In Thamesmead specifically at this point the angry campaign meetings organised initially by local black youth had become a debating ground for various groups, including The Greenwich Action Committee Against Racist Attacks (Gacara for short  – a local group monitoring and campaigning around racist attacks borough-wide), trotskyite left group the Socialist Workers Party, Anti Fascist Action, (an alliance of socialists and anarchists who advocated physical  resistance to fascism – beating them off the streets – well as politically winning white working people away from racist ideas), as well as the National Black Caucus, a black political grouping. Arguments had begun to prevent action. Anti Fascist Action noted: “One local pub in particular, the Wildfowler, was identified as a meeting place for the racists and the fascists who inspire them. Immediately after [the first campaign meeting on the estate] a posse went down to the pub to let the landlord know the score and to challenge what was described in the meeting as an unofficial colour bar. It was a successful first step in a campaign aimed to either get the fascists out of the pub or to close it down… the pub should be a facility for everyone in Thamesmead, or it should be a facility for no-one…
However, before any of this could happen, some of the people from the meeting, including some of the people from the Socialist Workers Party who had made rousing speeches about fighting racism ‘by any means necessary’ set themselves the task of talking everyone out of the idea of going to the pub at all… They lost the argument… It showed that they could be very good in meetings but not so handy when it comes to putting words into action… some of these characters will even go to the lengths of actively dissuading others from taking action…”

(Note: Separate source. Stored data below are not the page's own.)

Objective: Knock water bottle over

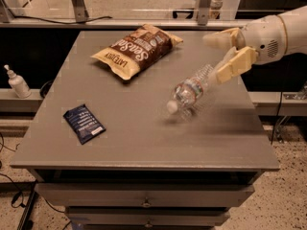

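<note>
The water bottle (191, 93) is a clear ribbed plastic bottle with a white cap and a red-and-white label. It is tipped far over on the right part of the grey table (144, 133), cap pointing down-left, base up toward the gripper, blurred by motion. My gripper (222, 53) is at the table's right side, above and right of the bottle. Its two cream fingers (235, 66) are spread apart with nothing between them; the lower finger is at the bottle's base.
A brown chip bag (138, 49) lies at the back middle of the table. A dark blue packet (84, 123) lies at the front left. A small white pump-top bottle (17, 82) stands on a ledge left of the table. Drawers sit below the tabletop.
</note>
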You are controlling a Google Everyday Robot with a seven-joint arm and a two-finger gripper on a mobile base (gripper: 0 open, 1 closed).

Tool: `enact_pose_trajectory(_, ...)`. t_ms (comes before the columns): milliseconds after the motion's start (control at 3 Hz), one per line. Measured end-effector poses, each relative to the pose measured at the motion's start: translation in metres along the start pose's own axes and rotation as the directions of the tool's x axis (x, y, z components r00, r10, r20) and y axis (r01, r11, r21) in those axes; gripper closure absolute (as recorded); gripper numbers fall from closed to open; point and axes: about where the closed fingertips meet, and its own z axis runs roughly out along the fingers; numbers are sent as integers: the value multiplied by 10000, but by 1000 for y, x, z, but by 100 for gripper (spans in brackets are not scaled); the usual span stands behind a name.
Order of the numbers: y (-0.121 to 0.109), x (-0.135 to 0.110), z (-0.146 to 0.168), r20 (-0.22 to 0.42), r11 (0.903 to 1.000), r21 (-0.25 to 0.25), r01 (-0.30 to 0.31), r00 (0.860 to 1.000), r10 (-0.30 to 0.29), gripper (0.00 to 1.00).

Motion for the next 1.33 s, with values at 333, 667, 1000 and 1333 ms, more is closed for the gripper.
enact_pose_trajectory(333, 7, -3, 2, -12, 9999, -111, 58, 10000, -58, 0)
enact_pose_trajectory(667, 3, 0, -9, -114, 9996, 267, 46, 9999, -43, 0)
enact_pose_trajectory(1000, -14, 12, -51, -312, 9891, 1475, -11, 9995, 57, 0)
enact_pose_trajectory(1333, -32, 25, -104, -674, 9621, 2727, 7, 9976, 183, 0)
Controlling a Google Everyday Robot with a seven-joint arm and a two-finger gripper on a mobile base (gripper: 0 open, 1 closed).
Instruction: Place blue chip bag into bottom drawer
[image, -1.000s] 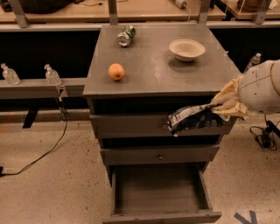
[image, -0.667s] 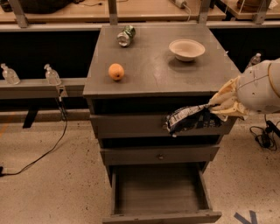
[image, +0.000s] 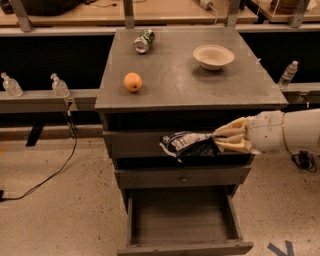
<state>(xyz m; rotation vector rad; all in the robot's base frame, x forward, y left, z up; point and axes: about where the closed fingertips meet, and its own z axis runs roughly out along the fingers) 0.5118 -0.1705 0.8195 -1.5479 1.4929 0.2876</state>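
Evidently the hand (image: 218, 141) has carried the blue chip bag (image: 186, 145) leftward and a touch lower over the last second. It grips the bag's right end in front of the upper drawers, now above the open bottom drawer (image: 182, 220) — so lowering and release look like the remaining steps.

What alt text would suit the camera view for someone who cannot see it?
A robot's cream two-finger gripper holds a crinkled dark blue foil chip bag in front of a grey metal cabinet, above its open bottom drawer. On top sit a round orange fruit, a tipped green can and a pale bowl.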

The pub drink also illustrated which side the police were keen to take: “despite the fact that there was no question of violence or disruption – it was a peaceful drink, the first time in a long while that blacks could have a peaceful drink in the pub – the police very soon appeared and emptied the pub of anti-racists. Then, out on the street, they set out to provoke incidents with the local youth – they were itching to wade in and make arrests.” All too often the cops were happy to let racists carry on as you were but batter and nick anyone who attempted to resist this, whether ‘violently’ defending themselves against racist attack or peacefully occupying a pub.

Others involved in the campaign at the time grew aggravated at the diversion of anger into tokenism: “The campaign meeting in the week after the march brought out many of the problems. The Socialist Workers Party’s only contributions were to propose an anti-racist concert in June and a pocket of the Tory-controlled Bexley Council… They tried to rubbish any talk of self-defence as terrorism.” However, Anti- Fascist Action’s stance also took some flak: “AFA talked about defence purely adventurist and elitist (‘we will protect you’ terms – which leaves the local community dependent on their mobilisations…” This critique, from a small, black-led trotsykist splinter called the RIL, does caricature AFA’s position, but had an element of truth, in that AFA tended to concentrate on physical intervention in specific arenas, but this didn’t always help with building a longer term more grounded resistance. Which all would admit is more complex than shouting slogans and running away. However, AFA criticised most of the other groups as posturing without any sense of how to draw white working people, the fodder for BNP propaganda, away from racist ideas. Which was always true and has remained so – catastrophically so in some parts of Britain. Gacara were braod based, but had links to the labour Council in Greenwich, who many though bore some responsibility for the shite conditions on the estate which fuelled much of the violence there. Almost everyone involved in the Thamesmead campaign noted that the people mostly ignored were the local black youth who had started the fightback, who (as elsewhere) found themselves marginalised by the squabbling lefties. In response some set up the Thamesmead Youth Organisation, which gathered some of the most active local youth and tried to combat racism while demanding that the local councils improve facilities…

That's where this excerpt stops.